4 pensieri su “Il Kaisergebirge”

  1. Il Karwendel, il luogo del noviziato di Hermann Buhl! Il Wilder Kaiser (le pareti del Fleischbank), il luogo della sua affermazione! Tutto leggiadramente descritto nelle prime pagine dello splendido volume E’ buio sul ghiacciaio (Melograno 1984).

  2. Come sempre, un’armonica fusione di immagini, descrizioni di luoghi, emozioni.
     
    Mi piacerebbe sapermi esprimere allo stesso modo, catturando il lettore.
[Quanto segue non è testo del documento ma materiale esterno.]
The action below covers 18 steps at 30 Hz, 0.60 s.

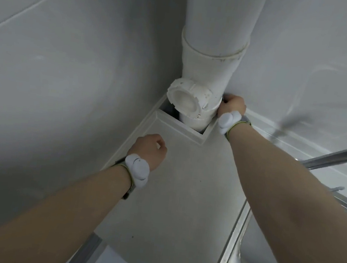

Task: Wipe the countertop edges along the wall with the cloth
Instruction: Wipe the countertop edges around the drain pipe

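Pale grey matte countertop (174, 187), smooth, with a raised moulded lip (123, 143) where it meets the grey tiled wall (68, 58). In the corner a square cut-out in the counter, framed by the same lip, admits a thick white plastic drain pipe (211, 55). The pipe has a collar joint with dark grime along its seam and a ribbed round screw cap (185, 99) on a side branch facing me.

My right hand (232, 106) is curled shut, pressed into the gap between pipe and wall at the counter's back edge. Something dark shows at my fingertips; I cannot tell whether it is the cloth, so its position is not confirmed.

My left hand (150, 149) rests knuckles-down on the counter beside the left wall lip, fingers curled under, seemingly holding nothing.

Both wrists carry white rounded sensor pods (136, 170) on grey straps.

Right: stainless steel sink basin (261, 260), cut off by the frame, contents not discernible; chrome tap spout (338, 157) above it, partly out of view.
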Motion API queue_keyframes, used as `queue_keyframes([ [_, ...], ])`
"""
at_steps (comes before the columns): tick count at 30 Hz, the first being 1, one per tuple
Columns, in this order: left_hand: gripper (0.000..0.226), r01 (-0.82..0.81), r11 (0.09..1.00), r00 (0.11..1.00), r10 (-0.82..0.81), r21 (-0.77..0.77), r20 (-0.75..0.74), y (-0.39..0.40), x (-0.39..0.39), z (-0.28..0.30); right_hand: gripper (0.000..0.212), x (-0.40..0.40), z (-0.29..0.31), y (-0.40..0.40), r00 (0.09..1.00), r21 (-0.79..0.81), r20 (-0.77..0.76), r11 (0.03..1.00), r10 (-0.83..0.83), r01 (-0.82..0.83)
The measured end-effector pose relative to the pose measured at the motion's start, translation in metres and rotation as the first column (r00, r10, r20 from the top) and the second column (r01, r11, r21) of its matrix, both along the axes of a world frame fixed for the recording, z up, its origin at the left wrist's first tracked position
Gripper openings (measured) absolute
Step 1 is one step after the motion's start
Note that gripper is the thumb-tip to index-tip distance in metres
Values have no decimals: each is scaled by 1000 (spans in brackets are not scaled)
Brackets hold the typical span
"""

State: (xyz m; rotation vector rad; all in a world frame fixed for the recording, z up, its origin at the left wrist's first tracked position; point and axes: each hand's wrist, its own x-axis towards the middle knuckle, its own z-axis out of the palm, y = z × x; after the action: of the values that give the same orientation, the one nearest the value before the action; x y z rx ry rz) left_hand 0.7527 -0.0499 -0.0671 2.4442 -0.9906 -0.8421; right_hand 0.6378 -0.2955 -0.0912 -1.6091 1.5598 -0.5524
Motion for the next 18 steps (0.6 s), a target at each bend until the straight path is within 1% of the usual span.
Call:
queue_keyframes([
  [1, 16, -3, 1000, 1000, 3, 9, 4, 4, 3, 0, 23, 1, -2, -5, 999, 10, -43, 1000, 25, -25],
  [3, 18, -12, 1000, 1000, 12, 20, -1, 13, 9, 0, 15, 0, 0, -11, 988, 14, -128, 996, 85, -84],
  [5, 18, -20, 999, 1000, 20, 27, -8, 22, 14, -2, 15, 0, 1, -12, 977, -5, -172, 992, 123, -126],
  [6, 18, -21, 999, 1000, 22, 35, -9, 26, 16, -3, 15, -2, 2, -10, 977, -12, -164, 990, 136, -140],
  [9, 17, -31, 999, 999, 32, 42, -18, 36, 23, -6, 23, -9, -1, -1, 975, -75, -141, 980, 174, -186],
  [13, 18, -19, 999, 999, 20, 35, -30, 38, 25, -8, 24, -15, 2, 12, 983, -105, -109, 982, 148, -159],
  [18, 18, -3, 999, 999, 5, 41, -46, 26, 20, -13, 29, -28, 4, 37, 991, -36, -77, 993, 114, -117],
])
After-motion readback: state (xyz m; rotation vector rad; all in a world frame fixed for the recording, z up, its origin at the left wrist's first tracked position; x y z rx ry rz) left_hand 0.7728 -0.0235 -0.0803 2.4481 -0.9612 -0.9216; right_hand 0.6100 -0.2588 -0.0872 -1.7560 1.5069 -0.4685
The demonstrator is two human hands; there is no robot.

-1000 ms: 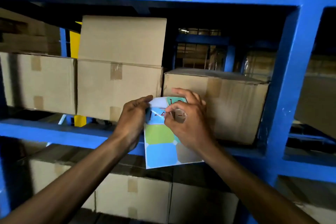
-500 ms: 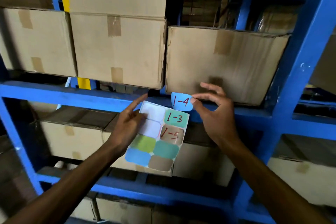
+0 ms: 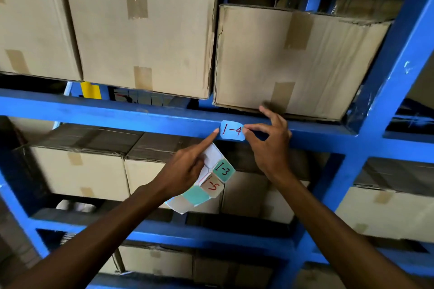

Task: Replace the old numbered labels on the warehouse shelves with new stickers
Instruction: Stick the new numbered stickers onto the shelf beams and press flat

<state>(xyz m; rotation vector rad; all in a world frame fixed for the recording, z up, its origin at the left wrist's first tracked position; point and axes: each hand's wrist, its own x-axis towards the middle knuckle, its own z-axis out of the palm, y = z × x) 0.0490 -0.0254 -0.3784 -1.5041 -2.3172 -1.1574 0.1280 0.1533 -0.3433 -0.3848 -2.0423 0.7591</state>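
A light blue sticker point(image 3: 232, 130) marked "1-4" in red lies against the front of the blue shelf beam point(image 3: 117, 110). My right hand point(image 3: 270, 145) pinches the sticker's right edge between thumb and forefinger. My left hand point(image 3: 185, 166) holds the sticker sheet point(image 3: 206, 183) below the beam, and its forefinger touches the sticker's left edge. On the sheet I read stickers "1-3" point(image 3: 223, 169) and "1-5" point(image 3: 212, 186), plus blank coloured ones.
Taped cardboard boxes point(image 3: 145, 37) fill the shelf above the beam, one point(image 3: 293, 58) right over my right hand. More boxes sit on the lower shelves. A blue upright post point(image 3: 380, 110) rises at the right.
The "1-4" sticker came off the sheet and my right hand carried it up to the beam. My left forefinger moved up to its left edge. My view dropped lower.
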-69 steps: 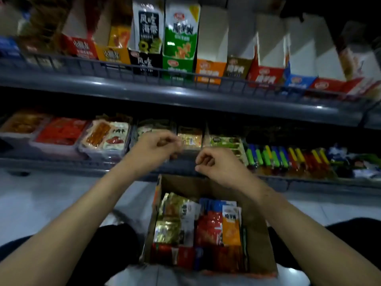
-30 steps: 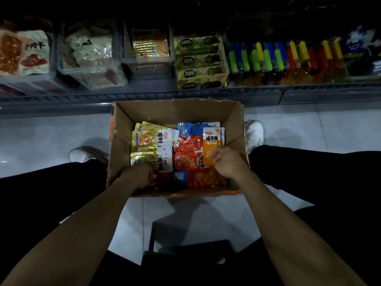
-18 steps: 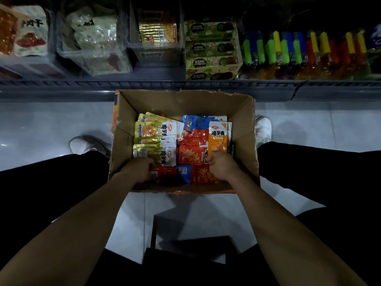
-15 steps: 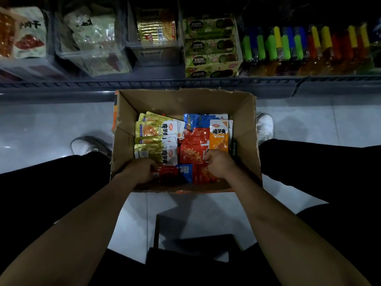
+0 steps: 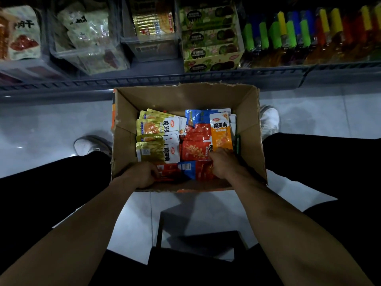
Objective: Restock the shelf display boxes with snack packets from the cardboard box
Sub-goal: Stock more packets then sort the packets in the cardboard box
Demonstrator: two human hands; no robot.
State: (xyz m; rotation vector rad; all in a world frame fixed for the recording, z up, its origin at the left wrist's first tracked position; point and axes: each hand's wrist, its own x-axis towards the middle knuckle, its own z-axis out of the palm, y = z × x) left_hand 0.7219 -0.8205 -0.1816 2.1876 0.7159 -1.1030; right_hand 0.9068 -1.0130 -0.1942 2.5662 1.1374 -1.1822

  3. Ci sembrava una specie di maggio ’68 dell’alpinismo. Purtroppo quel ’68, che era ribellione, voglia di vivere, utopia, cambiare il mondo schedato secondo il potere dei soldi, è da molto tempo vituperato come il padre di tutte le retrocessioni culturali (scuola), fagnanaggine (statuto dei lavoratori, che seguirà), del tentativo cruento di rivoltare il tutto come un calzino. E se a tutto c’è un “contro”, un risvolto negativo da riconoscere, è assolutamente vero che esiste il “pro”, l’idea, il vedere oltre, l’insofferenza verso le sopraffazioni sulle persone e sulla natura, il senso di giustizia che va oltre il potere e i soldi.
    Questi decenni hanno dimostrato l’utopia di quella manifestazione,  utopia che allargata a quanto sopra mi appartiene ancora oggi.
    Giorno dopo giorno, anno dopo anno, oggi la sensazione che la degenerazione ideale e culturale sia inarrestabile, perché la “massa” non può essere pensante, lungimirante.